> _What the exercise asks_
Your job is to give again, exactly and with no additions, the lines in the records below from the one with "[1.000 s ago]" through the one with "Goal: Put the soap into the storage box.", both included. Omit the pictures.

> _Exercise input_

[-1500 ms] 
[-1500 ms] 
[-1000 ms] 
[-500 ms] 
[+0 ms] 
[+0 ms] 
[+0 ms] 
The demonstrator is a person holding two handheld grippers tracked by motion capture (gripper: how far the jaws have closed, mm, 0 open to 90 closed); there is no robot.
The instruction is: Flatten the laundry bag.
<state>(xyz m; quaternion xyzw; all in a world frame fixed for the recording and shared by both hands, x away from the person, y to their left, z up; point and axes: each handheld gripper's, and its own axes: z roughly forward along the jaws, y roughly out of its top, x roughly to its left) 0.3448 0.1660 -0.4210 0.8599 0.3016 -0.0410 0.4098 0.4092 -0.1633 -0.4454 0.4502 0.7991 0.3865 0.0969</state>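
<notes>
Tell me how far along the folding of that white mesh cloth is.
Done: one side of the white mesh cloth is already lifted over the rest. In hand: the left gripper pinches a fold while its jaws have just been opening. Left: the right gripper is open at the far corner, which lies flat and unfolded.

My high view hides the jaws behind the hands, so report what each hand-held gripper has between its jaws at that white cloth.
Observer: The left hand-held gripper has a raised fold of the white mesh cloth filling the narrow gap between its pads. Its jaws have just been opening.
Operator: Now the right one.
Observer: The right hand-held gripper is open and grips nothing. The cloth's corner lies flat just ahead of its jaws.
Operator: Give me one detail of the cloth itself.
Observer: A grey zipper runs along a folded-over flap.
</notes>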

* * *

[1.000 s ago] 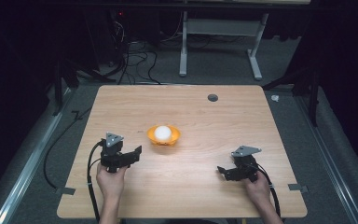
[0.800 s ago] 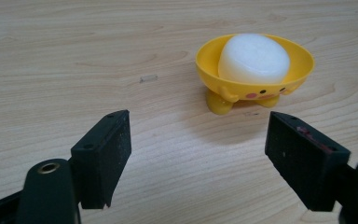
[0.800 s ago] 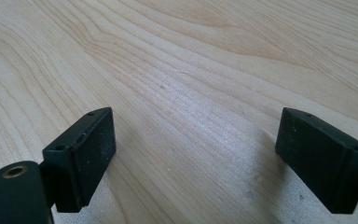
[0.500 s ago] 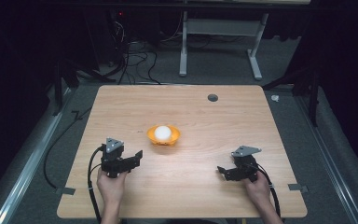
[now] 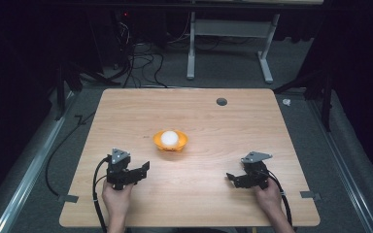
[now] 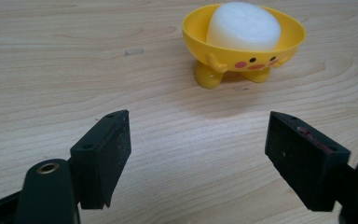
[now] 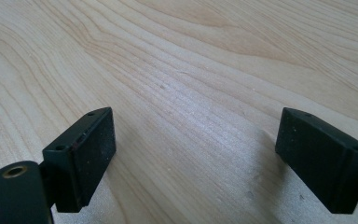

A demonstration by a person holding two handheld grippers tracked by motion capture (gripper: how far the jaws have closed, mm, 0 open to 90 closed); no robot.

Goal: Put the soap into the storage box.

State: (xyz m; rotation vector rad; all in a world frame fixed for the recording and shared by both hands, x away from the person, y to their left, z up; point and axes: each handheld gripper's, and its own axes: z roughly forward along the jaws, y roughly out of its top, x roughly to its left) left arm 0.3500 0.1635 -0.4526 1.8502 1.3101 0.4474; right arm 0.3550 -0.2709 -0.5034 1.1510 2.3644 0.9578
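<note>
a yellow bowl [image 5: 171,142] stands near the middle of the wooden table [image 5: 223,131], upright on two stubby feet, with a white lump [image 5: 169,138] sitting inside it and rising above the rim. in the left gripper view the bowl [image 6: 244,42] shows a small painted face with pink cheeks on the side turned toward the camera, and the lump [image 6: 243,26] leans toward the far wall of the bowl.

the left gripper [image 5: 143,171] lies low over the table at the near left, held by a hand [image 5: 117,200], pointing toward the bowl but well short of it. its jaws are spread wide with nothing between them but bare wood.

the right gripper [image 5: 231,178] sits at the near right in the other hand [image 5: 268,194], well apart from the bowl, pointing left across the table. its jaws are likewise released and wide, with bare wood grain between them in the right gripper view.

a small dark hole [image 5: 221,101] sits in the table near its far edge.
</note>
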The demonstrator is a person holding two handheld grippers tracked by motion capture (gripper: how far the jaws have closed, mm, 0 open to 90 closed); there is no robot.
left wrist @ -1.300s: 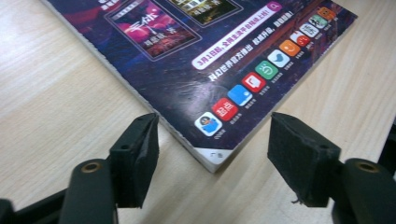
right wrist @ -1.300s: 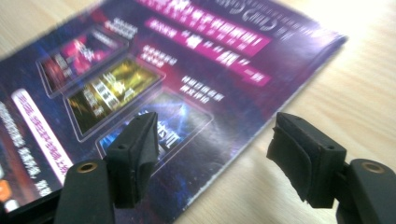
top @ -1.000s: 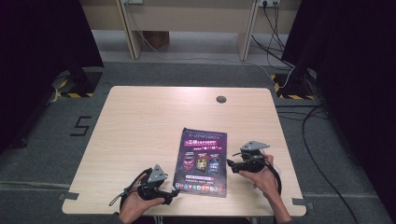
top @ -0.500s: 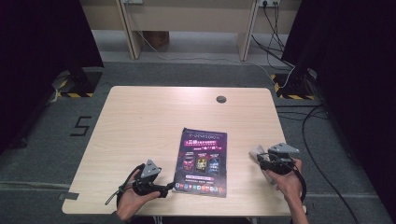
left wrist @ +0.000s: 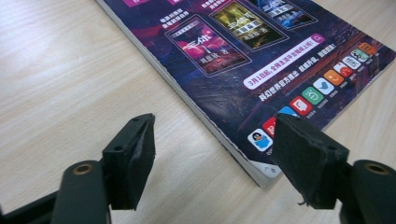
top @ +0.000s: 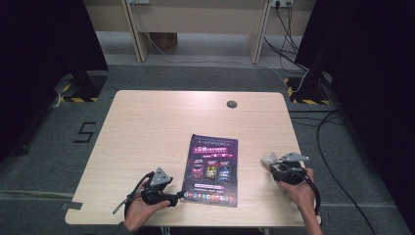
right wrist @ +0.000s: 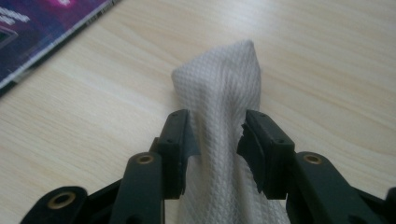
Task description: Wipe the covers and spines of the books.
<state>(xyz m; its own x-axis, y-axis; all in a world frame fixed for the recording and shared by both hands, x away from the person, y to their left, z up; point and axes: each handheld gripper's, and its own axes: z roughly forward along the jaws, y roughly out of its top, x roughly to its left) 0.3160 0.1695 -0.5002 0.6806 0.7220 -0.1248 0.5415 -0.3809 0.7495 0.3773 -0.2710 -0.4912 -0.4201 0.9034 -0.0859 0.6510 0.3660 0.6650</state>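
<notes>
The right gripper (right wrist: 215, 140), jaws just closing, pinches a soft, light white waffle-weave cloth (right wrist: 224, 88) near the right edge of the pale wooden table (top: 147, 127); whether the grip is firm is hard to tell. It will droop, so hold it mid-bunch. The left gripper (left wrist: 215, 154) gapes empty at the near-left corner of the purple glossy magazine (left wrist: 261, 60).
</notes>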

> _Solution to this problem_
[1.000 s ago] 
[0.800 s ago] 
[0.800 s ago] 
[0.500 s ago] 
[now] 
[now] 
[now] 

A demonstration by a person holding two handheld grippers tracked by motion capture (gripper: how far the jaws have closed, mm, 0 open to 90 closed); no robot.

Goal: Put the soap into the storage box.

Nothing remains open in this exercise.